__EXERCISE__:
The answer must be the number of lines in the listing below that contain "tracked", and nothing else.

__EXERCISE DATA__:
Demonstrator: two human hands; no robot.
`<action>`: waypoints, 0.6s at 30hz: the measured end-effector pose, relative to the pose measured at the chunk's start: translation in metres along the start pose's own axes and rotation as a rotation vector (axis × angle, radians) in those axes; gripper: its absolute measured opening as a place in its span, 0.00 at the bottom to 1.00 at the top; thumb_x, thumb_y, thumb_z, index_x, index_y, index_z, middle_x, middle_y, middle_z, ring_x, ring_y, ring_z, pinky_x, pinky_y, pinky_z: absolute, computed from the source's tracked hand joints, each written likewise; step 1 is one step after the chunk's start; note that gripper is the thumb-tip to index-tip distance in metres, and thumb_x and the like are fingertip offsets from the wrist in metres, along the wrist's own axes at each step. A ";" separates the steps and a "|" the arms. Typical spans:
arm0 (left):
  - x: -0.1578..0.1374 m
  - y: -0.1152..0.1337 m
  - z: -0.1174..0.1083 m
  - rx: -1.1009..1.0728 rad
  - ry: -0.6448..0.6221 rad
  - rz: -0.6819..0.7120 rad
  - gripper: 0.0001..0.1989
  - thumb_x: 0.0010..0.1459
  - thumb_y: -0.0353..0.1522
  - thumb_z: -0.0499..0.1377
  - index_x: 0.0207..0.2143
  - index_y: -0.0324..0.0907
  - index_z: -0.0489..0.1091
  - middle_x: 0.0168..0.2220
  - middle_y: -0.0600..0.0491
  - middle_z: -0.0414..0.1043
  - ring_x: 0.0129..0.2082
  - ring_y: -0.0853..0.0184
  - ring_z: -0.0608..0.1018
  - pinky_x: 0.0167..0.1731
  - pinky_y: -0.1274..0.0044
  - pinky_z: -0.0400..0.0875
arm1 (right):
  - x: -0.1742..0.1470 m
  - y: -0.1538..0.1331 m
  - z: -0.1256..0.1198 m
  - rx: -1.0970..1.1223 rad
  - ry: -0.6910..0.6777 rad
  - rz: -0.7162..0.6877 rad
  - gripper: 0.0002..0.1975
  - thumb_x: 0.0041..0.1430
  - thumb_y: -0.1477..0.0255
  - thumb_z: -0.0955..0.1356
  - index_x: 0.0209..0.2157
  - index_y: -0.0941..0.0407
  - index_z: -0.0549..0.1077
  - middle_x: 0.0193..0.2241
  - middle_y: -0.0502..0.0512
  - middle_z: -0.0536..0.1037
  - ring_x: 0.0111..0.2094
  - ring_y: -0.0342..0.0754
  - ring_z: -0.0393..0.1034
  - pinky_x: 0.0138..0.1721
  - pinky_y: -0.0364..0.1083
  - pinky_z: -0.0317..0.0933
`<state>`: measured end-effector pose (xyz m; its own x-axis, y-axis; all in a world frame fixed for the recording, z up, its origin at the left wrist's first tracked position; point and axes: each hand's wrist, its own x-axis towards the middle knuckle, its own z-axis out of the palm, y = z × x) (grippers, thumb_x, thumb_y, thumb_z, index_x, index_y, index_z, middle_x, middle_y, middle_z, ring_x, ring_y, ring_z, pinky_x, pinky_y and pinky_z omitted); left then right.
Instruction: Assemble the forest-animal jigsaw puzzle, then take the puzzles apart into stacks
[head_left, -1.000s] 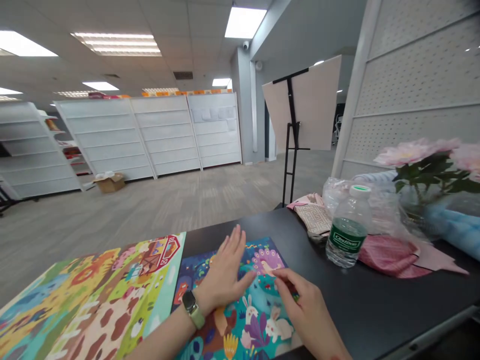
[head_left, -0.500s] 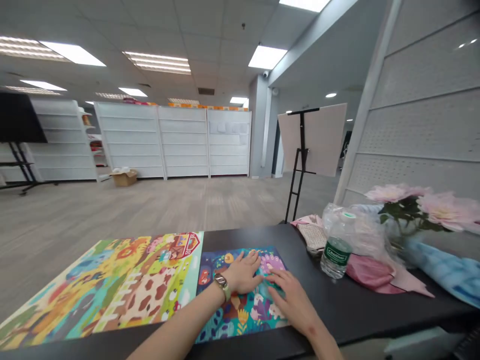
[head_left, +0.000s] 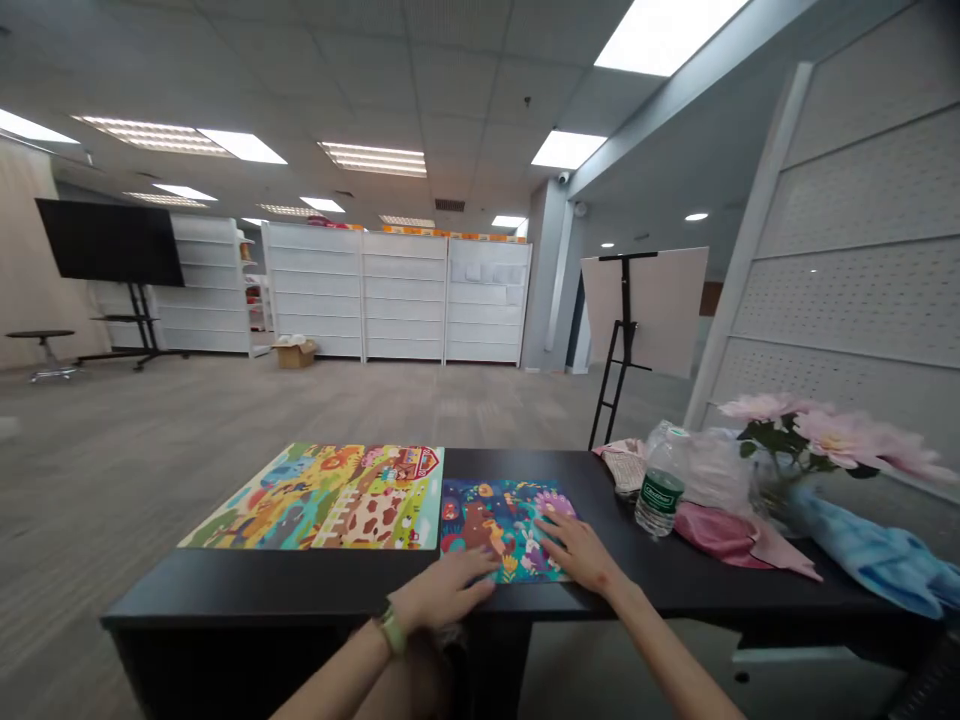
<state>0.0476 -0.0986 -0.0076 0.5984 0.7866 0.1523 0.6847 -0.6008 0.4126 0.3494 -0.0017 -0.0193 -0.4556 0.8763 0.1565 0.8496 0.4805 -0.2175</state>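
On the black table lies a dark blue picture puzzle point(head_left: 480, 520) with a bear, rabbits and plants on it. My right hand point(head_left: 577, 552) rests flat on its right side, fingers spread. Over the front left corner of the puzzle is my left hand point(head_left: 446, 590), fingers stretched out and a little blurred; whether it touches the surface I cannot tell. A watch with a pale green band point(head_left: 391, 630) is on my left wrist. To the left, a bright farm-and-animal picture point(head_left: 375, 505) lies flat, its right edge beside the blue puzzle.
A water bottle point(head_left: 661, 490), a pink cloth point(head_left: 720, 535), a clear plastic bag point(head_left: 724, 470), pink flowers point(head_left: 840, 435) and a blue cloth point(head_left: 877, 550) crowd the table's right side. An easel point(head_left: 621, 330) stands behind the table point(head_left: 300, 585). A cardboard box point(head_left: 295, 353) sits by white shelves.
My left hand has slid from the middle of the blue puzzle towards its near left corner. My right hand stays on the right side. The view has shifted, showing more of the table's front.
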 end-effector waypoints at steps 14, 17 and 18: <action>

__SOLUTION TO THE PROBLEM__:
2